Cette unité, composée d’anciens membres des forces d’élite israéliennes, notamment Sayeret Matkal et Shayetet 13, a confisqué les archives de surveillance des communautés frontalières de Gaza le 9 octobre 2023, promettant aux habitants du kibboutz que les enregistrements leur seraient restitués intacts.
Mais non seulement, se plaignent ces derniers, certaines images ont été diffusées publiquement sans leur consentement, mais d’autres passages ont été supprimés été supprimés avant la restitution des vidéos.

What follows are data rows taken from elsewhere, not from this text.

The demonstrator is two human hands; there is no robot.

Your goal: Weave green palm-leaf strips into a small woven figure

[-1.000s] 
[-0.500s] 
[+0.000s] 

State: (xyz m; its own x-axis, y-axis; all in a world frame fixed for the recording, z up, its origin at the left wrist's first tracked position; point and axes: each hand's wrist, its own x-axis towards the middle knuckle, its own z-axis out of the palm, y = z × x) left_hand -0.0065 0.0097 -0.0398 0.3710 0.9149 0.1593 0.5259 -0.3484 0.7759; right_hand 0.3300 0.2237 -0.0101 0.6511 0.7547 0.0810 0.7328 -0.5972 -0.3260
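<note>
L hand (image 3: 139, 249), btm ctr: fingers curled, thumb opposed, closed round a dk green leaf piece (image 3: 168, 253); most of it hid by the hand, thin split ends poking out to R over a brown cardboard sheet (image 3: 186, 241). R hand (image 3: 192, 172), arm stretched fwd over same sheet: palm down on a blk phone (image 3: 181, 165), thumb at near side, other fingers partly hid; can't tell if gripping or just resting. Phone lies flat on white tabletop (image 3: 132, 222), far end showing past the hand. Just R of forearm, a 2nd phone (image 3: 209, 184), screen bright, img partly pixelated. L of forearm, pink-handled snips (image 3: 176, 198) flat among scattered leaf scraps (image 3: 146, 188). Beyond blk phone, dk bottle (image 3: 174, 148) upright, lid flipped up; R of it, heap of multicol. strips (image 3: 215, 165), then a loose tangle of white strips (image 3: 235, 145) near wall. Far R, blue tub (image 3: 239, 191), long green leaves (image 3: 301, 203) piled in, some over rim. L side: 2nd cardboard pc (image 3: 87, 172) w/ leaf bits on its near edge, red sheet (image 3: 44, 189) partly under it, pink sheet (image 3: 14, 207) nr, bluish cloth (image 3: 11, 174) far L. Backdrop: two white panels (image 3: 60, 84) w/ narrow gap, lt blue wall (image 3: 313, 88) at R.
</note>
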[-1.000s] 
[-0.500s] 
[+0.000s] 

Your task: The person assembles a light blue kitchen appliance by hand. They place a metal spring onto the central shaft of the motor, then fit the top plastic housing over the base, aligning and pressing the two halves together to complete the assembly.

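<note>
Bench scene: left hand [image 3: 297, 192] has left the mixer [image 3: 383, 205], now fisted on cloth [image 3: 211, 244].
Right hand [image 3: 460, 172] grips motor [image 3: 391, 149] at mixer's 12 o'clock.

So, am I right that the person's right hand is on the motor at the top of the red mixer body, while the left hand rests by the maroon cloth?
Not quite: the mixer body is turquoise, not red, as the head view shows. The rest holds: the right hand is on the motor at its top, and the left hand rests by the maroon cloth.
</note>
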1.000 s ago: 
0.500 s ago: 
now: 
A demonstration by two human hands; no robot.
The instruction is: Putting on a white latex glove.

Ces passages concerneraient la mort d’Israéliens du kibboutz, tués non par les Hamas, mais par l’armée israélienne, sur ordre du gouvernement, avant qu’ils soient pris comme otages.
Quant on sait le rôle majeur joué par ces images dans la construction du récit international servant à défendre le génocide perpétré par Israël à Gaza, cette information est explosive.
Mais gageons que les médias grands publics, ceux qui ont fait leurs choux gras de fake news telles que les 40 bébés décapités par le Hamas, n’en souffleront pas un mot.